Early this year fish-expert Carol Nicholson reported some phenomenal results after surveying the same area of the Pukenui Stream (that runs through Tangatapu) two years on. In 2013 she recorded just four species and 40 odd fish. This time she caught over 170 fish, including 7 species: giant, common and crans bullies; shortfin and longfin eels; and good
numbers of inanga (Galaxias maculatus) and banded kokopu. She also caught one lonely fresh water crayfish, a lot of shrimps, and a dragonfly larva.
Another first is that Tangatapu has just been recognised as a spawning site for inanga, one of only four in the whole of Northland. When you sink your teeth into a whitebait pattie you are eating mostly inanga. Whereas historically inanga populations were reduced by drainage of wetlands and predation by introduced fish such as trout and gambusia, today loss of
spawning habitat is recognised as the main peril.

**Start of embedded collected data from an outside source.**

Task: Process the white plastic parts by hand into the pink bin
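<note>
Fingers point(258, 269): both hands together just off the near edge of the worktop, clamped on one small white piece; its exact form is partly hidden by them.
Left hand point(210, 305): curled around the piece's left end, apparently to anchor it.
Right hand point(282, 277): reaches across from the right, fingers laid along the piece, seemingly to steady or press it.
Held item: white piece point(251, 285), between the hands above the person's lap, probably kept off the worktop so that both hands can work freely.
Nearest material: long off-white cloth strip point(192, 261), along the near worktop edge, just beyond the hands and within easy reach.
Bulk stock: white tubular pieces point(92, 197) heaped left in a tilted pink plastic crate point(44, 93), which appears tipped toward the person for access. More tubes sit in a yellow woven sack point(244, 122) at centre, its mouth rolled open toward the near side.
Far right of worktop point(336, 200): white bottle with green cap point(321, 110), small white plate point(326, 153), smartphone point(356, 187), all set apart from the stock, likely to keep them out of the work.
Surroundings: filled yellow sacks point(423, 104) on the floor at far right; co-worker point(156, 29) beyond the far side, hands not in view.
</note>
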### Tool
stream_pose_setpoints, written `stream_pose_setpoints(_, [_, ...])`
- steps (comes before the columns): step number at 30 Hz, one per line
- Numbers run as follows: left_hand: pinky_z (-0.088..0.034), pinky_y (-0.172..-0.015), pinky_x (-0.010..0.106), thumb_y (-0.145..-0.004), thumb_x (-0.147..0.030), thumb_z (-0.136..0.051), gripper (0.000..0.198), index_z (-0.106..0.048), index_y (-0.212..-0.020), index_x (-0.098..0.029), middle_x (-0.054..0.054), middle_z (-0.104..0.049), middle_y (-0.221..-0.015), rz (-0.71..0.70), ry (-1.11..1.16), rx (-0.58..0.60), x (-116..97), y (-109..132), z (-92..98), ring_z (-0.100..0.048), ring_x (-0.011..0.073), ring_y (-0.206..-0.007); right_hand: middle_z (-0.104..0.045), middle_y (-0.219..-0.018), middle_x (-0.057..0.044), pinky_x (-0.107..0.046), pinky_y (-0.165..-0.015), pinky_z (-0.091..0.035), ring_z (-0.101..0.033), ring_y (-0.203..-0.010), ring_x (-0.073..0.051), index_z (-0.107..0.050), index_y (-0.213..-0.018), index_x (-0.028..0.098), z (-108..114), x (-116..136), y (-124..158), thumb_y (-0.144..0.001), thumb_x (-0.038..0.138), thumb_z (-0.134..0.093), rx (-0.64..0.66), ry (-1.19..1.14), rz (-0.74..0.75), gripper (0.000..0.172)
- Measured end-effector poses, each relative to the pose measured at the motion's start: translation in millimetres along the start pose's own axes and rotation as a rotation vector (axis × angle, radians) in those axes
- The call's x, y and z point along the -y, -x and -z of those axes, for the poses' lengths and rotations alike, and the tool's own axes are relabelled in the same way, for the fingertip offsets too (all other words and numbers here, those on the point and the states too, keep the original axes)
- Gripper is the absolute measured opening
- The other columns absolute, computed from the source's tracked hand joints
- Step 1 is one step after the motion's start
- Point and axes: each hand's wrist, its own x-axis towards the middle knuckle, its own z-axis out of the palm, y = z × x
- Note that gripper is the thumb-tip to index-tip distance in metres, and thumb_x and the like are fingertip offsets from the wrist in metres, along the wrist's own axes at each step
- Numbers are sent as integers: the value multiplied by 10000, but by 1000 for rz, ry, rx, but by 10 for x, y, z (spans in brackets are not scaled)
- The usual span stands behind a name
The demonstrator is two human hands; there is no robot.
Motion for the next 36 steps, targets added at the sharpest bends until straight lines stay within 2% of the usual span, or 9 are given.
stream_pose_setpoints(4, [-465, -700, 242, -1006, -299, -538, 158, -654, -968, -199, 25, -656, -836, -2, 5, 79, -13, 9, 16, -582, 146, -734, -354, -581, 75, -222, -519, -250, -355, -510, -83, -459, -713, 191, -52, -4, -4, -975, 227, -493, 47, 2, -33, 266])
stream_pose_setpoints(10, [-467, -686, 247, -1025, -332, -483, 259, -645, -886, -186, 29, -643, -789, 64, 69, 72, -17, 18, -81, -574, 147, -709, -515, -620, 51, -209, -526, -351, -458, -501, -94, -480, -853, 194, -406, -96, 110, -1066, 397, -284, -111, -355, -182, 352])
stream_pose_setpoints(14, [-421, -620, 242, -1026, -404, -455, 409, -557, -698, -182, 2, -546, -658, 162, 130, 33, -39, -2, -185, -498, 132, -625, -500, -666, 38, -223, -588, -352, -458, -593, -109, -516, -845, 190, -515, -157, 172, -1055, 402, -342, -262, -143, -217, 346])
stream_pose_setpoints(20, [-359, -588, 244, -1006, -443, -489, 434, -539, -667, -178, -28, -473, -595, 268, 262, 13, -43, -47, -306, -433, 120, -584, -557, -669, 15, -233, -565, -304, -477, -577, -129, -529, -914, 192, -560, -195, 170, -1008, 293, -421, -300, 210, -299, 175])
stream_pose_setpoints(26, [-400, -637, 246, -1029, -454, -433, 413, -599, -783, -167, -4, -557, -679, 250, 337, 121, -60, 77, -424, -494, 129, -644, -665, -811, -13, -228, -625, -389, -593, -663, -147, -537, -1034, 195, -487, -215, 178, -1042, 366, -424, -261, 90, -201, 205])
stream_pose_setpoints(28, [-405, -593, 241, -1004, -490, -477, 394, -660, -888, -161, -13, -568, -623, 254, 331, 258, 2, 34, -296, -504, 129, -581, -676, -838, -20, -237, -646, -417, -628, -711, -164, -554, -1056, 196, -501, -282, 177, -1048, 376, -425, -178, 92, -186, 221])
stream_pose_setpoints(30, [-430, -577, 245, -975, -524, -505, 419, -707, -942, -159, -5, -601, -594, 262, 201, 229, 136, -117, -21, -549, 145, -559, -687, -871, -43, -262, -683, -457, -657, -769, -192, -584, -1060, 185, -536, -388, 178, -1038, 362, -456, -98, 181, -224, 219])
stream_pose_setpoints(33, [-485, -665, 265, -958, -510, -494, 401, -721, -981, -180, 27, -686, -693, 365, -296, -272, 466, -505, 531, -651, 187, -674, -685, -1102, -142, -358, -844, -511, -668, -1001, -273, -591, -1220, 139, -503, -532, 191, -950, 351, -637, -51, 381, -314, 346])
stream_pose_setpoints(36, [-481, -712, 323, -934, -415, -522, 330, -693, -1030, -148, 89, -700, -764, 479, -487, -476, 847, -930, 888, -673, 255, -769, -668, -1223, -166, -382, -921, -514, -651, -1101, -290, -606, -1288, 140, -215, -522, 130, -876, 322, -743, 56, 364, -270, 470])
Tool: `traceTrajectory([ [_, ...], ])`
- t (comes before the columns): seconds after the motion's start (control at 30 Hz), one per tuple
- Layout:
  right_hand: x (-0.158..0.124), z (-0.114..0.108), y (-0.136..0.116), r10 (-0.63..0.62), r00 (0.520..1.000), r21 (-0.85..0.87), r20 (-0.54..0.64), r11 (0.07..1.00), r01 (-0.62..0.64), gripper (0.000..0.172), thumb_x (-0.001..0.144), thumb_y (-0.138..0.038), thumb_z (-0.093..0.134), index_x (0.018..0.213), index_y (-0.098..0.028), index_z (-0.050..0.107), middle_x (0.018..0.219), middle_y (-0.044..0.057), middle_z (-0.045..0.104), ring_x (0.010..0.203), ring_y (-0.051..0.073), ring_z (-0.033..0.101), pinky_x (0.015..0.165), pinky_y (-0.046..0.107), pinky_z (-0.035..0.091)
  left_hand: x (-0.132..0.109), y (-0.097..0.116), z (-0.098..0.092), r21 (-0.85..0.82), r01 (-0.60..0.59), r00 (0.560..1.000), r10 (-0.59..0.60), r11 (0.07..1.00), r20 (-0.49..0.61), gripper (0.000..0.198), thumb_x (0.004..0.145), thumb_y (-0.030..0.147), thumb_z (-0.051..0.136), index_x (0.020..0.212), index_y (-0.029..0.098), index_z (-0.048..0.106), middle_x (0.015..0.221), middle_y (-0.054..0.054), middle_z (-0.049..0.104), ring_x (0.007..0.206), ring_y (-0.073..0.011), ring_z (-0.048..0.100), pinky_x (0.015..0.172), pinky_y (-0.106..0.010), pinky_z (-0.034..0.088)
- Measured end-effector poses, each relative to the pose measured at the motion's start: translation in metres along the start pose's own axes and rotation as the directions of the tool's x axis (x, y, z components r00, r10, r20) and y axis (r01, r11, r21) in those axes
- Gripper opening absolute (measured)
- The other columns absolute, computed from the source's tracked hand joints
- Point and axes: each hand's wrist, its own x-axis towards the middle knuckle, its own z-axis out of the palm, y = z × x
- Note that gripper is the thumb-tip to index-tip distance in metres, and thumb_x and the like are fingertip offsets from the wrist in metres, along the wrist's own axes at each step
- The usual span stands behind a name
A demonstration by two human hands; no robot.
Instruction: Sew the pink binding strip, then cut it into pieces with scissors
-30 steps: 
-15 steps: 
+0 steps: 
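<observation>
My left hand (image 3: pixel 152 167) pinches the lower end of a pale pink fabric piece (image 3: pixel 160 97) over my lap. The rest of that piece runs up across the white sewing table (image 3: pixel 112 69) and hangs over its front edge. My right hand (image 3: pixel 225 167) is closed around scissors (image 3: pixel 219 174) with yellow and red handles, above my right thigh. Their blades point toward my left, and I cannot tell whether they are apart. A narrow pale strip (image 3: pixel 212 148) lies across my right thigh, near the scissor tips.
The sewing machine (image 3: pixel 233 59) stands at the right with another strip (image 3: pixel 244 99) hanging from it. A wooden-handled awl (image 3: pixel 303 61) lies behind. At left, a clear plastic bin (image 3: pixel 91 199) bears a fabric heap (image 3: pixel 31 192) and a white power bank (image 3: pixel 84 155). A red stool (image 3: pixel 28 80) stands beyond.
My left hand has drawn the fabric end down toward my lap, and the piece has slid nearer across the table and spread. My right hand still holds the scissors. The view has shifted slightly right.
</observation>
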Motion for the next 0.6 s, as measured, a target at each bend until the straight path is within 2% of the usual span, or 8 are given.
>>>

Nicki Wakefield of Whitebait Connection took her home-kindy group on a field trip to Tangatapu and netted a few inanga. Later, in April, she installed a straw bale in the stream at spring high tide mark to act as a secure nest for inanga eggs. Eggs were found after the next spring tide, but unfortunately, the bale was lost in a flood before confirmation of the
hatching of larvae the following spring tide. However, eggs laid on other riparian vegetation would have hatched, so the stream has returned to its role of making baby whitebait for the Bay of Islands.
With the 2014-15 planting season coming to a close, shortage of funds for the next year was creating a little stress for the Living Waters Tangatapu team. Then some wonderful news arrived. The EBoIPS funding application to Foundation North – spearheaded by Sandra Scowen – was successful, providing full funding for the 2015-16 season, including employment of a weed controller. This year the regular volunteers were worked to the max
due to low numbers on planting days and there being no Ngawha corrections people to help with weed control. Volunteers planted nearly 5000 natives this autumn/winter, and released from weeds most of the 13,000 natives planted over the previous three years. Look at the amazing growth in just over a year (below).
With at least two more years of planting to go, the more funding we can raise the more quickly we can get on to constructing the walkways.